Sarah ainda respirava arfante frente ao que presenciou, então teve dificuldades até para comentar sobre. A mais velha escolheu não dizer nada em resposta, somente foi até Karen e a pegou no colo.
Ela também não aparentava compreender a razão daquele acontecimento, contudo tinha algumas suspeitas superficiais. Não à toa experimentou a mesma energia de quando utilizava o poder de criação.
— Vamos embora…
Livres das ameaças, as pequenas freiras decidiram procurar outro lugar para evitarem novas perturbações. Colocaram os capuzes de volta à cabeça, pegaram as sacolas com os pacotes de biscoitos restantes e deixaram o beco onde os jovens arruaceiros permaneceriam sofrendo por bastante tempo.
★★★
Quando a noite já tinha retomado o controle do firmamento recheado de estrelas pulsantes, a pequena Karen ressurgiu assustada. Notou estar com a cabeça apoiada sobre as pernas de Judith, portanto toda a tensão que dificultava sua respiração se esvaiu logo na sequência.
Perante o despertar repentino da criança, a garota esboçou um leve sorriso de contentamento. Juntas de Sarah, adormecida num banco de madeira ao lado, as pequenas freiras tinham encontrado um espaço tranquilo para conseguirem descansar após um dia cheio.
Karen virou o rosto sem se levantar e fitou o terreno cercado com solo relvado e algumas árvores ao redor. Também havia alguns brinquedos infantis, como balanços e escorregadores, além de uma quadra a céu aberto. Em paz depois do ocorrido de mais cedo no beco, ela pôde relaxar.
— Tá tudo bem, Karen? — Judith perguntou ao conduzir os fios curtos de seu cabelo à frente da testa com os dedos.
— Irmã Judith… eu… — Ela encontrou dificuldades para responder num primeiro momento, porém logo proferiu após suspirar: — Eu tive um pesadelo… não sei se consigo dormir…
Mesmo com o conflito da manhã, a mais velha sabia que o conteúdo daqueles sonhos ruins envolvia a tragédia no orfanato onde viviam. Afinal desde esse dia eles eram os principais responsáveis por atrapalharem o sono da pequena irmã.

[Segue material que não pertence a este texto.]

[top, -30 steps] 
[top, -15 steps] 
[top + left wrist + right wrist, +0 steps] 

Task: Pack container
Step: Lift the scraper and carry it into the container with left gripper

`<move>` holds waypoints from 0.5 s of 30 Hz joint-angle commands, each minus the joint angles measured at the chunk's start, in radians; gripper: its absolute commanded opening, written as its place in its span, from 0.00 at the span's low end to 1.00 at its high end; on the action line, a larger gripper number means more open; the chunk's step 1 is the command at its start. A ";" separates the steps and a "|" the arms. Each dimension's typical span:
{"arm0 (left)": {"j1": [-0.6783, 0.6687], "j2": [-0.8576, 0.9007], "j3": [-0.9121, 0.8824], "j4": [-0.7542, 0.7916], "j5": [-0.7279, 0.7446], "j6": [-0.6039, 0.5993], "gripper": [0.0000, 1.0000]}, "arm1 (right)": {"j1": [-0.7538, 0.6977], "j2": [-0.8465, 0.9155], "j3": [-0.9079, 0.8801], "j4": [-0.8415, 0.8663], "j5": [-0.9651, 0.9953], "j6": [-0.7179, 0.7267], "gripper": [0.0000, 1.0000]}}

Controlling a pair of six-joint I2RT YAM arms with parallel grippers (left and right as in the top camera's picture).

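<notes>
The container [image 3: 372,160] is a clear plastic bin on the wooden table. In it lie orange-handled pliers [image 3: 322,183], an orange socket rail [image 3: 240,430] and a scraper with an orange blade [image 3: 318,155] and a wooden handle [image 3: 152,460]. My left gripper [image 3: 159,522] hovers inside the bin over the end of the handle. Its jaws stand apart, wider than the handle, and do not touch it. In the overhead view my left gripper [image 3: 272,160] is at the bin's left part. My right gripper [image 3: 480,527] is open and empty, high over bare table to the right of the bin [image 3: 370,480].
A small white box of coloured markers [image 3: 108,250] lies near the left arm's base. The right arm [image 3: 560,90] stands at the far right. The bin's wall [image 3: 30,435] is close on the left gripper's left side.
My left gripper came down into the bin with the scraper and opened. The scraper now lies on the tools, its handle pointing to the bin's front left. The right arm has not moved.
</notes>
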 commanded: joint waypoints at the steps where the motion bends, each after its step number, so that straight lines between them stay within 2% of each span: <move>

Num gesto de afago, acariciou a cabeça da criança enquanto erguia o rosto em direção ao céu. Aproveitando a posição favorável, Karen também observou a abóbada inalcançável pintada com luminosos pontos brancos, azuis e vermelhos espalhados pela escuridão.
— Hoje está uma noite linda…
— Irmã… — A caçula segurou o hábito da garota e sussurrou: — Pode cantar… pra mim?…
Ao escutar o pedido da menina, a líder dirigiu um sorriso benévolo a ela. Ao aceitar silenciosamente, fechou os olhos e buscou inspirar bastante ar como se fosse uma breve preparação para, então, entoar com leveza:
— Brilha, brilha, estrelinha… eu queria ser você…
A voz suave da protetora ecoou pelo ar junto a uma fraca brisa que fazia seu cabelo ondulado menear pelo espaço. Com um sorriso alegre, Karen também fechou as írises de diferentes cores e apreciou a canção de ninar da irmã mais velha.
Apenas o céu e as estrelas podiam as observar durante aquele momento pacífico.